Copy, word for word, each line of the data below from the first through the line containing "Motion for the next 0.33", and stop there.

Stored dataset items -
*****

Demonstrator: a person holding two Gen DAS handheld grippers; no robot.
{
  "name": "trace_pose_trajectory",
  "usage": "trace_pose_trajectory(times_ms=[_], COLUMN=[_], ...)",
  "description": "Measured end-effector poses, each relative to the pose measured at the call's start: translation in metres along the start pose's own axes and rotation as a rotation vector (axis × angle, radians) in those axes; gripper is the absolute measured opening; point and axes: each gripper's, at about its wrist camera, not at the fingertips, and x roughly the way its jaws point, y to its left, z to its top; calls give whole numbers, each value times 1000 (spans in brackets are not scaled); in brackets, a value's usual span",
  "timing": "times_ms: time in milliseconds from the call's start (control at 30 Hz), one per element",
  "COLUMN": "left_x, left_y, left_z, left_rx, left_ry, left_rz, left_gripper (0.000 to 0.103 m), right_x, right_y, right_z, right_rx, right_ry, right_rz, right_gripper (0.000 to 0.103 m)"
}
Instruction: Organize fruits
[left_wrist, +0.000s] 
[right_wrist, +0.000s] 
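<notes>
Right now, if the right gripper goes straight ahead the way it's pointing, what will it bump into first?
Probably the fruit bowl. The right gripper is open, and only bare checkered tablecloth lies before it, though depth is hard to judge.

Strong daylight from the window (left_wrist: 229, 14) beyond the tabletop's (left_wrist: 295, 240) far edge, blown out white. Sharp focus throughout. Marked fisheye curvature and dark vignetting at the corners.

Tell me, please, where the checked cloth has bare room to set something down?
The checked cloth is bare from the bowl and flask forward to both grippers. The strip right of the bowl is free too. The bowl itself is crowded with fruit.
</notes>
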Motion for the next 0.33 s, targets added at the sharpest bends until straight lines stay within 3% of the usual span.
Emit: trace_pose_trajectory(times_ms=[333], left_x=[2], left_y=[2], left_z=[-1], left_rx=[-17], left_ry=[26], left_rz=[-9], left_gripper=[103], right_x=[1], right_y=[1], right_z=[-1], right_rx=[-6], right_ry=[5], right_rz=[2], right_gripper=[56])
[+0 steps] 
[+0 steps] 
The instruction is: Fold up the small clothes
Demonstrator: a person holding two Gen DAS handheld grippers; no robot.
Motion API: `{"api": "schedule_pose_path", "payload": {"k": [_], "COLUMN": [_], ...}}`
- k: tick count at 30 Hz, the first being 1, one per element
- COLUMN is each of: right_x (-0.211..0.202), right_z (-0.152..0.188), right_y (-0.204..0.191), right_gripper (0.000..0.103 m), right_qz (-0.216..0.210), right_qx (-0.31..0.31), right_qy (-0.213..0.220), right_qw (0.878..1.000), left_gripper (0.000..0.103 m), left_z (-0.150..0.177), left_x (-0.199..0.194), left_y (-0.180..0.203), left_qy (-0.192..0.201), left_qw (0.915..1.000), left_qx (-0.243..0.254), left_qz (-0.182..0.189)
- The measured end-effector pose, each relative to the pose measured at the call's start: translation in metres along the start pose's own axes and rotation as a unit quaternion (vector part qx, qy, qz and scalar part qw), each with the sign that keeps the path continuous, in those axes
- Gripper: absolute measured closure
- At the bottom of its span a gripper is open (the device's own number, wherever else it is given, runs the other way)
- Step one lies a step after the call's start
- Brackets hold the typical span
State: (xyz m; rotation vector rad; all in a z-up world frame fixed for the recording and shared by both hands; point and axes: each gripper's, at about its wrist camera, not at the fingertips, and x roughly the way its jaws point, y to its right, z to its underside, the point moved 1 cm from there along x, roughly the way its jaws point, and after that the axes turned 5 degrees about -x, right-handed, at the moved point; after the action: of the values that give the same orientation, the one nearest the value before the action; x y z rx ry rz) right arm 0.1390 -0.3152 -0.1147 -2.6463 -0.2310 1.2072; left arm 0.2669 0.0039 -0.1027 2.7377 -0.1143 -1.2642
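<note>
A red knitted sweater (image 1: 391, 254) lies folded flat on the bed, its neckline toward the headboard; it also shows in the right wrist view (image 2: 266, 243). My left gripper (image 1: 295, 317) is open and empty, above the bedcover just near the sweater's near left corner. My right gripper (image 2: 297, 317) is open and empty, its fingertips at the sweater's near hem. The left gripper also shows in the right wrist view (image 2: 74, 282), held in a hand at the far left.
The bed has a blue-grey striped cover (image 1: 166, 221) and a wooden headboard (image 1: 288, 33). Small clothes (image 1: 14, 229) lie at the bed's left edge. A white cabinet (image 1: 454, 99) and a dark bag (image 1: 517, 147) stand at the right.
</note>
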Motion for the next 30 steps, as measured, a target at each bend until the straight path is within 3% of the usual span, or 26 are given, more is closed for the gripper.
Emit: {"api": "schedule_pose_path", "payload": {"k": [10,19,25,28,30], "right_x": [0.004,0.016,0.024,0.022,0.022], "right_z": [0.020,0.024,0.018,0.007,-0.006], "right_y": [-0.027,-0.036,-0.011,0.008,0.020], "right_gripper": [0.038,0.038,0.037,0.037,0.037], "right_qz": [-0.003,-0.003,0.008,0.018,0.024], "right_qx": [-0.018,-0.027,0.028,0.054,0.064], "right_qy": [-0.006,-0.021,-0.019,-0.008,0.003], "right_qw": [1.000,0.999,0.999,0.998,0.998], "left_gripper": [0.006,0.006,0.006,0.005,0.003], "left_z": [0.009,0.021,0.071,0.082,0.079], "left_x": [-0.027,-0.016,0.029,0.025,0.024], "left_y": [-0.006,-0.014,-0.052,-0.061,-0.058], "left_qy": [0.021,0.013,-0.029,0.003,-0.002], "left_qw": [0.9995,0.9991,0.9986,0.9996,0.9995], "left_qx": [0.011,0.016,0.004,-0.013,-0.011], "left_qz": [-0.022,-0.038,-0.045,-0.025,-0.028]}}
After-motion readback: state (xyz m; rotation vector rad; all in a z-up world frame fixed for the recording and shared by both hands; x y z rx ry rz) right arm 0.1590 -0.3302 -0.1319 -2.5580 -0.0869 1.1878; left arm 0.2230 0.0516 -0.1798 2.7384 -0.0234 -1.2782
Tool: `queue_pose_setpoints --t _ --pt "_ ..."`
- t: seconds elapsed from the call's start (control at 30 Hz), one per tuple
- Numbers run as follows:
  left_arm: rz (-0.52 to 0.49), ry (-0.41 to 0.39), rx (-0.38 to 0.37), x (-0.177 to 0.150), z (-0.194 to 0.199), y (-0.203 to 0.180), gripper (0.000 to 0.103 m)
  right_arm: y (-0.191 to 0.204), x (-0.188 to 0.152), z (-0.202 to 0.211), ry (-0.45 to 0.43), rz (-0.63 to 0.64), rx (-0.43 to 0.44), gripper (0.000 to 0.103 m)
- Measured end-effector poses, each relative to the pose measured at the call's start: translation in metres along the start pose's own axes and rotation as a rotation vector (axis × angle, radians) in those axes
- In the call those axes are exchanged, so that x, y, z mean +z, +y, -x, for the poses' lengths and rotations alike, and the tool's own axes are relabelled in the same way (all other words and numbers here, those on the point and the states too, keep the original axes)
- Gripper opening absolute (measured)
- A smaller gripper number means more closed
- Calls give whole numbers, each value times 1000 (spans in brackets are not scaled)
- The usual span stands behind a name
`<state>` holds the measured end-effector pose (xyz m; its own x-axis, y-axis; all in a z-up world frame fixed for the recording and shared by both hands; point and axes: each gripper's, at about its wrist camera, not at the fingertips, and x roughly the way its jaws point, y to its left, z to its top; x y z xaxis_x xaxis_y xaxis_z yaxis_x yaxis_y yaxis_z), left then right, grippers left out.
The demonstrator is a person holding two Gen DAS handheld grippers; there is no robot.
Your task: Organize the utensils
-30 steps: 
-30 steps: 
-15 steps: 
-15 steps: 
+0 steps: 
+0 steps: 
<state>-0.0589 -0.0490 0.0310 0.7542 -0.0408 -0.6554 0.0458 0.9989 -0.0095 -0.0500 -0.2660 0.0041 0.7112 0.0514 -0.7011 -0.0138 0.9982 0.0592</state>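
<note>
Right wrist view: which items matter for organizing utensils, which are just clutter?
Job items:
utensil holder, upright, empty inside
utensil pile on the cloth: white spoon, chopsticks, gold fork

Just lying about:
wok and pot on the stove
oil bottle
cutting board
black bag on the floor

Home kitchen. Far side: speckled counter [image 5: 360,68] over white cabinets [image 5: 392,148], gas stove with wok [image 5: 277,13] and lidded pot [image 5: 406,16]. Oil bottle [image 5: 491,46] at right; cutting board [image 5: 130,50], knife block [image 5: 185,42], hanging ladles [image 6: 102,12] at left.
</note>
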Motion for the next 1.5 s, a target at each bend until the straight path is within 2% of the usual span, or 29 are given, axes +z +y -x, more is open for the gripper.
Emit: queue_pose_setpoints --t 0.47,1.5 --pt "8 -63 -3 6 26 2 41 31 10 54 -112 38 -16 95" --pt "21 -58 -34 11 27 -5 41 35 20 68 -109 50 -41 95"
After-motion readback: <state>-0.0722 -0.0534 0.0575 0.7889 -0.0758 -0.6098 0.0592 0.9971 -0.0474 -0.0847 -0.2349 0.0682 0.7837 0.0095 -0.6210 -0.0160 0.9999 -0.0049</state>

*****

Output for this task -
Demonstrator: a person holding two Gen DAS handheld grippers; no robot.
{
  "name": "trace_pose_trajectory",
  "usage": "trace_pose_trajectory(times_ms=[_], COLUMN=[_], ...)",
  "description": "Measured end-effector poses, each relative to the pose measured at the call's start: translation in metres along the start pose's own axes and rotation as a rotation vector (axis × angle, radians) in those axes; gripper is the absolute measured opening; point and axes: each gripper's, at about its wrist camera, not at the fingertips, and x roughly the way its jaws point, y to its left, z to its top; calls give whole numbers, each value times 1000 (spans in brackets are not scaled); in brackets, a value's usual span",
  "timing": "times_ms: time in milliseconds from the call's start (control at 30 Hz), one per element",
  "COLUMN": "left_x, left_y, left_z, left_rx, left_ry, left_rz, left_gripper (0.000 to 0.103 m), right_x, right_y, right_z, right_rx, right_ry, right_rz, right_gripper (0.000 to 0.103 m)"
}
Instruction: Organize fruits
[left_wrist, +0.000s] 
[right_wrist, +0.000s] 
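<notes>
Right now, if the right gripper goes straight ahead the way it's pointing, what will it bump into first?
Probably the fruit bowl. The right gripper is open, and only bare checkered tablecloth lies before it, though depth is hard to judge.

Strong daylight from the window (left_wrist: 229, 14) beyond the tabletop's (left_wrist: 295, 240) far edge, blown out white. Sharp focus throughout. Marked fisheye curvature and dark vignetting at the corners.

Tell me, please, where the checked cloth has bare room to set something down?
The checked cloth is bare from the bowl and flask forward to both grippers. The strip right of the bowl is free too. The bowl itself is crowded with fruit.
</notes>
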Motion for the next 0.33 s, targets added at the sharpest bends until straight lines stay within 3% of the usual span.

Now the exercise is complete.